Joseph Gabriel Rheinberger (1839-1901)
Organ Concertos
On the matter of combining organ and orchestra,
experts have spoken in no uncertain terms. Hector
Berlioz in his Treatise on Instrumentation from the
1850s stated that the resources of the organ "are so
numerous and diverse that no composer, in our opinion,
can understand them adequately unless he himself is an
accomplished organist". He also felt that "the even and
uniform tones of the organ can never fuse completely
with the extremely variable sounds of the orchestra;
there is a secret antipathy between these two musical
powers", which he likened to a pope and an emperor.

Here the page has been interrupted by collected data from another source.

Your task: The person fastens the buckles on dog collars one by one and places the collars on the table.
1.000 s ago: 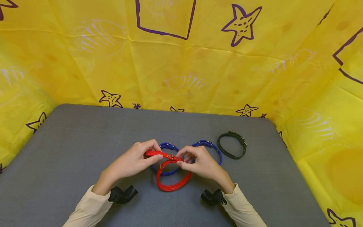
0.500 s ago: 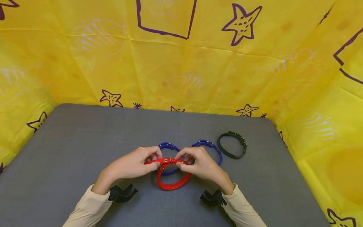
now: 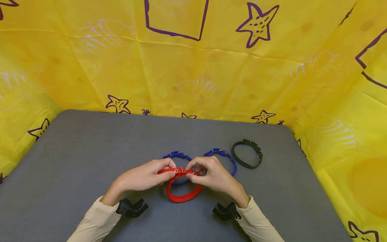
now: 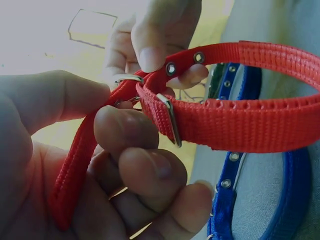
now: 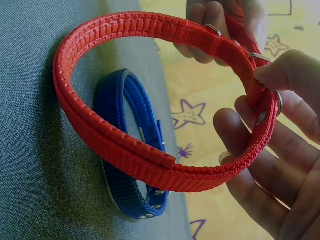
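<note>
Both hands hold a red collar (image 3: pixel 183 197) with metal-rimmed holes and a metal buckle, its loop hanging toward the person. My left hand (image 3: pixel 147 175) pinches the strap's loose end between thumb and forefinger; in the left wrist view the red strap (image 4: pixel 75 165) runs down across the palm. My right hand (image 3: pixel 211 172) pinches the collar by the buckle. In the right wrist view the thumb presses close to the metal buckle (image 5: pixel 259 57). Behind the red collar lies a blue collar (image 3: pixel 179 154), partly covered by it and the hands.
A second blue collar (image 3: pixel 222 153) lies just beyond the right hand, partly hidden by it. To its right a dark green collar (image 3: pixel 247 166) lies buckled on the grey table (image 3: pixel 90 144). A yellow patterned cloth (image 3: pixel 169 67) hangs around the table's back and sides.
The left hand has shifted slightly down and then right, closer to the buckle. The red strap between the hands has levelled out. The right hand has stayed almost in place.
</note>
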`<state>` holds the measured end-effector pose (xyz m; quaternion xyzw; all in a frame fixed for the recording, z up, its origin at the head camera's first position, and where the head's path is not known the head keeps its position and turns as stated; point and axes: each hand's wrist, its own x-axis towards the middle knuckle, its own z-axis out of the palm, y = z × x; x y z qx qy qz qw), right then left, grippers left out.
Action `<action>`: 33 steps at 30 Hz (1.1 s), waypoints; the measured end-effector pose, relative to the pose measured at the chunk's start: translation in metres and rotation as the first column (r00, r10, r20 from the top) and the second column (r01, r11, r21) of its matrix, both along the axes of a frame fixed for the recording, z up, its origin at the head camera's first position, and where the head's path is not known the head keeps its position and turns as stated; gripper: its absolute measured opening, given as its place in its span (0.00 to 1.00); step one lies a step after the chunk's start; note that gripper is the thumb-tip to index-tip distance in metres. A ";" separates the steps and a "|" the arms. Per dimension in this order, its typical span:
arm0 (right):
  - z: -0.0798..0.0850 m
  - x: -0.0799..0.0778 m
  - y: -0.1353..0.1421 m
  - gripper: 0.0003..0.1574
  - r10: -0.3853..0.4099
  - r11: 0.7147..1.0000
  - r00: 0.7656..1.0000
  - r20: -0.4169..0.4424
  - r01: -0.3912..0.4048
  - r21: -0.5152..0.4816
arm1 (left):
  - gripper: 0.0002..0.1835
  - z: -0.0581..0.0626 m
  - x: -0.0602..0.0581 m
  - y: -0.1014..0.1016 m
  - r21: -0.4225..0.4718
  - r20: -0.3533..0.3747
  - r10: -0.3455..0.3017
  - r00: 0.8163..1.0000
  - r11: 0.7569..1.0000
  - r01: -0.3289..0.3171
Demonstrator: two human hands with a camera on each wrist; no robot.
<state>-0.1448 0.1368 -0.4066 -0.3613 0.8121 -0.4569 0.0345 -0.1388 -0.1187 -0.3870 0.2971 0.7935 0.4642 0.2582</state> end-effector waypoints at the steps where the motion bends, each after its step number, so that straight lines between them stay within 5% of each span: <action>1: 0.000 0.000 0.000 0.07 -0.002 1.000 1.000 -0.001 0.002 -0.001 | 0.10 0.000 0.000 0.000 0.012 0.010 -0.004 1.000 1.000 0.003; 9: 0.000 0.001 -0.001 0.07 -0.028 1.000 0.999 -0.016 0.028 -0.004 | 0.10 -0.004 0.001 0.006 0.040 -0.015 -0.006 1.000 0.999 0.006; 19: -0.003 -0.001 0.001 0.08 -0.049 0.999 0.999 0.005 0.049 0.006 | 0.08 -0.001 -0.001 0.002 -0.008 -0.058 0.110 0.992 0.994 -0.111; 33: -0.002 -0.001 0.000 0.07 -0.051 0.999 0.998 0.035 0.052 -0.010 | 0.08 -0.006 0.000 0.004 0.014 -0.090 0.097 0.991 0.995 -0.096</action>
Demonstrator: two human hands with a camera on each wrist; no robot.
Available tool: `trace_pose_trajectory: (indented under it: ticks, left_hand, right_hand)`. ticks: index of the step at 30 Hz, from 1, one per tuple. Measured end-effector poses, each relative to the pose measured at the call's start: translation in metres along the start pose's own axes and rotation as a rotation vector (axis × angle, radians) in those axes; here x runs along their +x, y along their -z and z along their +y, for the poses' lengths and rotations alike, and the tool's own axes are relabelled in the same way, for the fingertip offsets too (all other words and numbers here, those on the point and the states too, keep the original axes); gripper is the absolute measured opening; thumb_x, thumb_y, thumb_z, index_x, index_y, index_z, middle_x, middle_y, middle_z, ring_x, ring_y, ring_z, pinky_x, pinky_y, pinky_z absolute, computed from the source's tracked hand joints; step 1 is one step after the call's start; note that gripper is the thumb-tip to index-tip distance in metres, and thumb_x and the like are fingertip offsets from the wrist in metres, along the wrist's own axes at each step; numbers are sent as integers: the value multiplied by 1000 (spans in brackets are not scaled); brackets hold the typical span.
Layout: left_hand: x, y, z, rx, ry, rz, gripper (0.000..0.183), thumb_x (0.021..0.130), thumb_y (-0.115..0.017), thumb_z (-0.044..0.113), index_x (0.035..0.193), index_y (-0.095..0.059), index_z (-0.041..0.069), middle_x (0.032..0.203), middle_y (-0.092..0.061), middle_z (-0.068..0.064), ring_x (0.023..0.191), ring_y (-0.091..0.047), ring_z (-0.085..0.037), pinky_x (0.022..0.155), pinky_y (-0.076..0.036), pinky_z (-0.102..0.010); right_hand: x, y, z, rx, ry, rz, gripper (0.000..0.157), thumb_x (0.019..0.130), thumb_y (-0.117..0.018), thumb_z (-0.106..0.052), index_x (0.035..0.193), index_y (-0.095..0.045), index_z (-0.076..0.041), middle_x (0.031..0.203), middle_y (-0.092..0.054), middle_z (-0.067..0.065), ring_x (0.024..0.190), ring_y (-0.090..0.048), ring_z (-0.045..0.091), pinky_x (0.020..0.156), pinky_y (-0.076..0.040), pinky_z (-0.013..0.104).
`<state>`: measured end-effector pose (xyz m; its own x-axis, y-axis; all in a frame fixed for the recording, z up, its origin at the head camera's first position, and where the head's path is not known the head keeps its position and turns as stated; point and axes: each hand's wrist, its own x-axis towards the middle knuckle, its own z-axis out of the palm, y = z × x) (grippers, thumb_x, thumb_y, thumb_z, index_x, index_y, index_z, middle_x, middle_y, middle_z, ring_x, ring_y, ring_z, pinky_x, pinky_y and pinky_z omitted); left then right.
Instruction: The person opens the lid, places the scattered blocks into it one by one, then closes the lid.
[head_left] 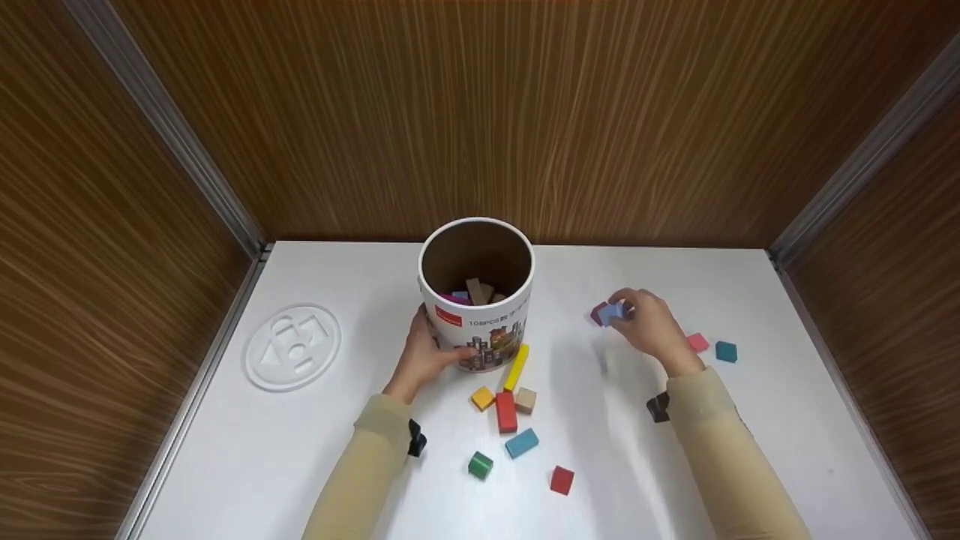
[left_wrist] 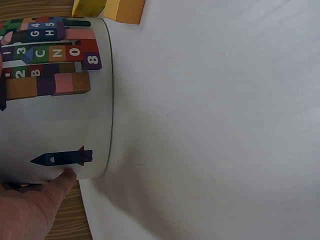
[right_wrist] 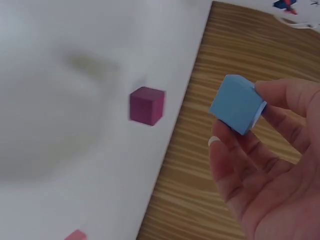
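Observation:
A tall white bucket (head_left: 504, 334) with printed pictures stands upright near the back of the table, several blocks visible inside it. My left hand (head_left: 424, 358) grips its left side, with the thumb across the front. In the right wrist view, my right hand (right_wrist: 270, 165) pinches a light blue block (right_wrist: 235, 104) between thumb and fingers, raised off the tabletop. A purple-red cube (right_wrist: 146, 105) lies on the table close by. Behind the right hand in the head view are a pink block (head_left: 698, 343) and a teal block (head_left: 726, 351).
In front of the bucket lie a yellow bar (head_left: 517, 367), an orange block (head_left: 482, 398), a red block (head_left: 506, 412), a plain wooden cube (head_left: 526, 400), a blue block (head_left: 522, 443), a green block (head_left: 480, 465) and a red cube (head_left: 562, 480). A white lid (head_left: 276, 375) with shape cutouts lies left.

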<state>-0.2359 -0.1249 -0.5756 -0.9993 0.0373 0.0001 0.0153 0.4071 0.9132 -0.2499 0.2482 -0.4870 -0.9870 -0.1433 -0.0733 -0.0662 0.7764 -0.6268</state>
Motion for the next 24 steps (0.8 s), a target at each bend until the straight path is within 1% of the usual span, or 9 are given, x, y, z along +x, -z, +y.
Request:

Berlioz, though, himself combined them, together with
voices, in his massive Te Deum, and Richard Strauss,
who updated the Treatise half a century later, and let the
foregoing remarks stand, called for the organ in such
scores as Also sprach Zarathustra and the Alpine
Symphony. Clearly, then, a successful combination is
possible, but it requires a composer with experience and
solid technique.
Few people could have been any more qualified
than Joseph Gabriel Rheinberger. He became organist
of his hometown parish in Liechtenstein at the age of
seven, entered the conservatory in Munich at twelve,
was offered a professorship in piano there at nineteen,
later acquired positions in organ and composition that
he held until shortly before he died, and was the director
of church music to the King of Bavaria from 1877 to
1894. Rheinberger is known today primarily for his
organ music, notably twenty sonatas, all in different
major or minor keys, and the two present concerti, and
yet the organ figures in only about one-sixth of his 197
published works. Certain convenient generalisations
about late-nineteenth-century German music do him
injustice, one being that Germany during this period
produced no historically significant Roman Catholic
composers, and the other being that most musicians
took sides between Johannes Brahms and Richard
Wagner and never set foot in the other camp once they
did so.
If German Catholics are under-represented in this
span of history, it may have something to do with the
Caecilian movement of the day. This well-meaning
retrenchment from opulent excesses sought to revive
Gregorian chant and sixteenth-century polyphony, but it
set some unhelpful boundaries and arguably lent a
certain stodginess to the works of its disciples. Pope
Leo XIII awarded Rheinberger the Knight's Cross of
the Order of St Gregory in 1879 for the Op. 109 Cantus
missae for double unaccompanied choir, which might
lead us to believe that this Mass setting is merely
another dry Caecilian work. Quite the contrary: If
anything, it is something of a guilty pleasure, with its
Liebeslieder-like Benedictus and overall melodic
profligacy. Clearly, as did Palestrina centuries earlier,
Rheinberger had found a way to reconcile liturgical
dignity with contemporaneous musical know-how.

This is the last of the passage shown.